Research Symposium: William Jones
"Information, knowledge and successful aging": William Jones, Research Associate Professor Emeritus, Information School, University of Washington
To live is to age. Age is a lifetime giver of experiences, knowledge and wisdom. But age takes too. After bringing us to a peak of raw ability, mental and physical, sometime in our late 20’s, age begins to take from the accumulated credits for each. In the normal course of aging, we experience a gradual decline in raw cognitive ability as measured, for example, by tests of short-term working memory capacity and processing speed.
The ultimate, inevitable end to our life story is never in doubt. But a growing body of research provides intriguing, suggestive indicators that we might compensate for and counter declines in raw cognitive ability through methods that better leverage both information “out there” and our accumulated knowledge “in the head”. In an ideal, methods combine so that the declines of age are minimal, and we remain active, engaged and self-reliant up until the very end of our biological lives. What can be done, in the management of our information and, indirectly, in the management of our knowledge to come closer to this ideal of aging?
In this talk, Jones will review research and initiatives that give special focus to the challenges and the opportunities facing healthy older people as they enter what he refers to as the pivotal age group: At or near retirement, empty nesters but still primarily responsible both for their children and possibly for their aging parents as well and then also possibly facing other major changes in life circumstances (e.g., downsizing, changes in marital status, return to school, etc.).
But each of us, no matter our age, has reasons to be interested in successful aging. And we may find that much that is good for older people as they age is good for the rest of us too.

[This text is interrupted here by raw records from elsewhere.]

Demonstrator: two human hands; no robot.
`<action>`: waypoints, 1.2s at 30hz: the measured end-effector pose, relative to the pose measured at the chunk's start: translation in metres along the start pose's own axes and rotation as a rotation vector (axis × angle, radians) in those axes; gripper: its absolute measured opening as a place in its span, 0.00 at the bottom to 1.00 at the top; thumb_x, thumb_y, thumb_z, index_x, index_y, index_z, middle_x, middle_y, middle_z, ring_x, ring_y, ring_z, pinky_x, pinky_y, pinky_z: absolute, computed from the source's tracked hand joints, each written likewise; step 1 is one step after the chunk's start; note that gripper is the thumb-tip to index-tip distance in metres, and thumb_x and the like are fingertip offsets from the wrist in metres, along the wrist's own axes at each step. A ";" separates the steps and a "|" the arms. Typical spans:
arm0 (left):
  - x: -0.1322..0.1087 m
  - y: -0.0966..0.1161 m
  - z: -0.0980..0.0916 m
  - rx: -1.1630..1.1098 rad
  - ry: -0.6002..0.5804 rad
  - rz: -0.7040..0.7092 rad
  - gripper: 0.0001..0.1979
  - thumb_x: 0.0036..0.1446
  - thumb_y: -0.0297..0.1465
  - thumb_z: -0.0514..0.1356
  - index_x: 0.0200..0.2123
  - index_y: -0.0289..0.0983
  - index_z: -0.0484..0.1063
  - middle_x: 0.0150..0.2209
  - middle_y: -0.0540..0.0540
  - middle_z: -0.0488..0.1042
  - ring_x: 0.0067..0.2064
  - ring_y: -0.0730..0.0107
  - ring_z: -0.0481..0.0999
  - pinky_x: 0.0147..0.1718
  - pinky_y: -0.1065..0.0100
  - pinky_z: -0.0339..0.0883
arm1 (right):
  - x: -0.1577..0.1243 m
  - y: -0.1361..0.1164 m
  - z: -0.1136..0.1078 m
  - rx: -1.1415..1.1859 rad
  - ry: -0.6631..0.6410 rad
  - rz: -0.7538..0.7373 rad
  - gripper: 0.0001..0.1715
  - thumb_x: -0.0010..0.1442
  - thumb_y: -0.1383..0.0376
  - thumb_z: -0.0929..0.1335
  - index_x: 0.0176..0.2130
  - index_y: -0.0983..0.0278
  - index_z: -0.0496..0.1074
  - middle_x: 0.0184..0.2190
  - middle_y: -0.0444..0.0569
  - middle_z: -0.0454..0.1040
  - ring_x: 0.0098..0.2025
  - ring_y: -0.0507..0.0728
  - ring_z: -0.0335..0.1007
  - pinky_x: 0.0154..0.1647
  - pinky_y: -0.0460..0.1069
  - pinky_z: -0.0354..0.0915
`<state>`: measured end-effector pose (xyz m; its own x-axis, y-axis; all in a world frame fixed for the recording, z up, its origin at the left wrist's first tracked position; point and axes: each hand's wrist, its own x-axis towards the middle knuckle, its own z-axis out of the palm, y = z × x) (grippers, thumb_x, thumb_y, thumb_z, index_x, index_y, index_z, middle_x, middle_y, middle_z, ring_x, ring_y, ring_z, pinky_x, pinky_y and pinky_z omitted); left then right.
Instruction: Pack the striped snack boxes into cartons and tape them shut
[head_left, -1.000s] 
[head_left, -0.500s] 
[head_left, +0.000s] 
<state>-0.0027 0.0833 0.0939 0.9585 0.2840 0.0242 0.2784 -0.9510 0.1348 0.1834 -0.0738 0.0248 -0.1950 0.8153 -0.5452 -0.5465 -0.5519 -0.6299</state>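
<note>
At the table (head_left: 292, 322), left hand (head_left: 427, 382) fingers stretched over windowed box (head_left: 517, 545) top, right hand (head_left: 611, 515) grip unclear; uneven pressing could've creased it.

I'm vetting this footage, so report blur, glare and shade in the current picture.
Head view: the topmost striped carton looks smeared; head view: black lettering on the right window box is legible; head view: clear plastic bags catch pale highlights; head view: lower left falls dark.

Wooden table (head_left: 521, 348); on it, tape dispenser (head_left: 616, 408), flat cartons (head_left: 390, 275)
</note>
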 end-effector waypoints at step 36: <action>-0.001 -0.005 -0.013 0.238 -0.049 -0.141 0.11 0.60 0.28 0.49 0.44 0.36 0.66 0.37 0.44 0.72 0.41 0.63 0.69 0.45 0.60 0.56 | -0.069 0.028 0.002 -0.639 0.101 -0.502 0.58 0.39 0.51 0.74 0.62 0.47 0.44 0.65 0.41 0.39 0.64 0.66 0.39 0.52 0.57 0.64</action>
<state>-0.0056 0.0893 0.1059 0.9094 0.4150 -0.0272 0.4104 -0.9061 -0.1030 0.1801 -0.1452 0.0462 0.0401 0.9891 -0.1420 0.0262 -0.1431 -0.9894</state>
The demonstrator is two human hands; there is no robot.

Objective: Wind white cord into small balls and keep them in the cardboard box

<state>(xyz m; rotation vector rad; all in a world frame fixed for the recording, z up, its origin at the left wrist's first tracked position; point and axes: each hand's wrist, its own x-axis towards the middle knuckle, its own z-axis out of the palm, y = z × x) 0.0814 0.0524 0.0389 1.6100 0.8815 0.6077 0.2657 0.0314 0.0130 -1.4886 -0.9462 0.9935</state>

William Jones is a Research Associate Professor Emeritus in the Information School at the University of Washington. He continues to work on the challenges of “Keeping Found Things Found” both as a research topic and in his own life. He is recently interested in the relationships between information, knowledge and successful aging. William has published in the areas of personal information management (PIM), human-computer interaction, information retrieval (search), and human cognition/memory. He wrote the book Keeping Found Things Found: The Study and Practice of Personal Information Management and, more recently, the three-part series, The Future of Personal Information: Part 1: Our Information, Always & Forever, Part 2: Transforming Technologies to Manage Our Information and Part 3: Building a Better World With Our Information. William holds 6 patents relating to search and PIM.